MDH is trying a new strategy by sharing recruitment efforts for an orthopedic surgeon with Memorial Hospital. The physician would work at both hospitals.
“We thought it would look more appealing if we worked together,” Murdock said.
“We've had a lot of interest and, hopefully, we'll make an announcement pretty quickly that we'll have somebody on board.”
Murdock said Memorial Hospital competes with MDH for patients, “but we're stronger if we work together as partners. We need to work together as a region to bring the health care that's needed.”
Eliminating duplication of services in the region Murdock said MDH, Memorial Hospital, Blessing Hospital in Quincy and Quincy Medical Group are considering ways to save money by eliminating duplication of services.
“One hospital could take a service line and another could take a different service line,” he said. “Why don't we do it that way instead of both of us trying to provide the same service and splitting the margins? It's a little different mindset. How can we provide a service that is better for this region so people don't have to leave the region? We talk about not wanting people leaving our hospital for care, but we don't want them to leave the region.”

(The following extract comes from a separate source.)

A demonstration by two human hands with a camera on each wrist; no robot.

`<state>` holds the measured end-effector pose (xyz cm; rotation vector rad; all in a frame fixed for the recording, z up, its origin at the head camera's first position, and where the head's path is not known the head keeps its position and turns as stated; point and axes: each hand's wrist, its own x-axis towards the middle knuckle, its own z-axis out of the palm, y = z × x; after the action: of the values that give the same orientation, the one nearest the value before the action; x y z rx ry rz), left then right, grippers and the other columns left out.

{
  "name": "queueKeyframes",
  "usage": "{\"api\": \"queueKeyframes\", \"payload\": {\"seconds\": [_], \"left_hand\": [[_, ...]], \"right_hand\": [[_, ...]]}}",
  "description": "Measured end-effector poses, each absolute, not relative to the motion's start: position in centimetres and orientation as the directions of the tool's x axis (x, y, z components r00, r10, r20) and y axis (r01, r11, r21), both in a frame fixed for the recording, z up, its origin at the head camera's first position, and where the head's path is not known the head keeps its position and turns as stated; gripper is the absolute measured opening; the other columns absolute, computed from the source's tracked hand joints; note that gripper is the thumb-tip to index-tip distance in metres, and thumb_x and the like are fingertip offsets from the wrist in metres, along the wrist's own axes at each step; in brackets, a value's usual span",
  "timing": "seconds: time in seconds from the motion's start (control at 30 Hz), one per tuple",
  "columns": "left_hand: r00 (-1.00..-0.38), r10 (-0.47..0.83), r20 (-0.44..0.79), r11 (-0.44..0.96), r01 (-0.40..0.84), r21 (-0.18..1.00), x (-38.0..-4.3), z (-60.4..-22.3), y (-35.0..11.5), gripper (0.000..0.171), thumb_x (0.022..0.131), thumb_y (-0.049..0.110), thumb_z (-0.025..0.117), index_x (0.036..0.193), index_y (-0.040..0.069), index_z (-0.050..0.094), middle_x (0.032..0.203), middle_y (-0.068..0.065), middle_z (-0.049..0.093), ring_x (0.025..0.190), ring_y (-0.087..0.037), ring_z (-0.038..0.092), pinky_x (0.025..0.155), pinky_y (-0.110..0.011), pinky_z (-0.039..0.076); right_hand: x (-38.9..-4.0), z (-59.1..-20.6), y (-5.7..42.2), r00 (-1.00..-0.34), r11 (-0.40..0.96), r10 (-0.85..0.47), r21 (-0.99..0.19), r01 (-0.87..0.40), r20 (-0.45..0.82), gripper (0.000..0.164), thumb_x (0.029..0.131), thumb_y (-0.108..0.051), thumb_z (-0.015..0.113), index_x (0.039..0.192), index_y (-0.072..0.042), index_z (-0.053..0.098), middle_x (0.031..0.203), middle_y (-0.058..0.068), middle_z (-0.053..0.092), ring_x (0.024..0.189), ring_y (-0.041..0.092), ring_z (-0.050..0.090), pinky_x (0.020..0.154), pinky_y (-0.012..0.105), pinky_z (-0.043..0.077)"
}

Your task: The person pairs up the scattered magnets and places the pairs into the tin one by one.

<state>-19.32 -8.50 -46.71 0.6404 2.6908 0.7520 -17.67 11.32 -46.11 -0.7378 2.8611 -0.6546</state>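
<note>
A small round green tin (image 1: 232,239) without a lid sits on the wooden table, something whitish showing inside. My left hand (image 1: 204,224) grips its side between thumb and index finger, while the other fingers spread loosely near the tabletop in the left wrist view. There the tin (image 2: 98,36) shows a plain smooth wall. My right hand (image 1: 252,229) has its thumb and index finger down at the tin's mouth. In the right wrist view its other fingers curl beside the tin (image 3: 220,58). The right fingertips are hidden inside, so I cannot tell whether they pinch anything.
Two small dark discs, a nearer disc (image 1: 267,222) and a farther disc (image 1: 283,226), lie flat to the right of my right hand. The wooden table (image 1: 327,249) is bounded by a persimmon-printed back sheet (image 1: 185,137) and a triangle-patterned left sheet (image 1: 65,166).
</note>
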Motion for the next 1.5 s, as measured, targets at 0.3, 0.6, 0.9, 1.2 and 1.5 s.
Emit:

Obstetrics services is an example. MDH enhanced its birthing unit with the 2020 opening of the Doloris Kator Switzer Women’s Center, where 240 babies are born each year. Culbertson Hospital stopped providing obstetrics services in 2013, and Memorial Hospital stopped the service in 2022.
The Illinois hospitals closest to Macomb that provide obstetrical care are Graham Hospital in Canton, 38.7 miles; OSF St. Mary Medical Center in Galesburg, 52.9 miles, and Blessing Hospital, 68.1 miles.
Boosting the hospital’s cheering section “Shop local” is the theme for preserving businesses in small communities. That means choosing your community hospital too.
“People have the perception about health care that bigger is better, which isn’t always true. They think they have to travel out of town to get the level of care they think they need,” Murdock said. “I don't think people realize what a gem we have right here on our campus.
I'm not saying we have it all here, but we have a lot here.”
Murdock said a recent MDH patient who had been hospitalized in larger hospitals in the past said her treatment in Macomb was the best hospital care she’d ever had. It’s a familiar story.
“We want the community to be our biggest cheerleader, saying, ‘Hey, this is what MDH offers, and this is why you need to go here’,” he said.
For example, “going here“ means choosing MDH for cardiology services. In 2020, MDH began a clinical affiliation with Blessing Hospital to provide appointments with a cardiac nurse practitioner in Macomb. The hospital also offers CT heart scans to detect calcium buildup in the arteries. Although procedures like cardiac catheterization and openheart surgery aren’t offered in Macomb, patients can return to the hospital for outpatient cardiac rehabilitation.
“We're always evaluating new services,” Murdock said.
“We're hopeful about bringing in new services. And then on the flip side, there might be some services that just don't get utilized enough to support them.
“I can’t say enough about community support. We need everybody to be an advocate for MDH. We're going to be here. We may not look the same as we do today, but we want to stay here as long as we can and keep it going.”

One requirement of Medicare’s critical access hospital status is providing 24-hour emergency care. MDH has had a 24-hour emergency department for more than 50 years.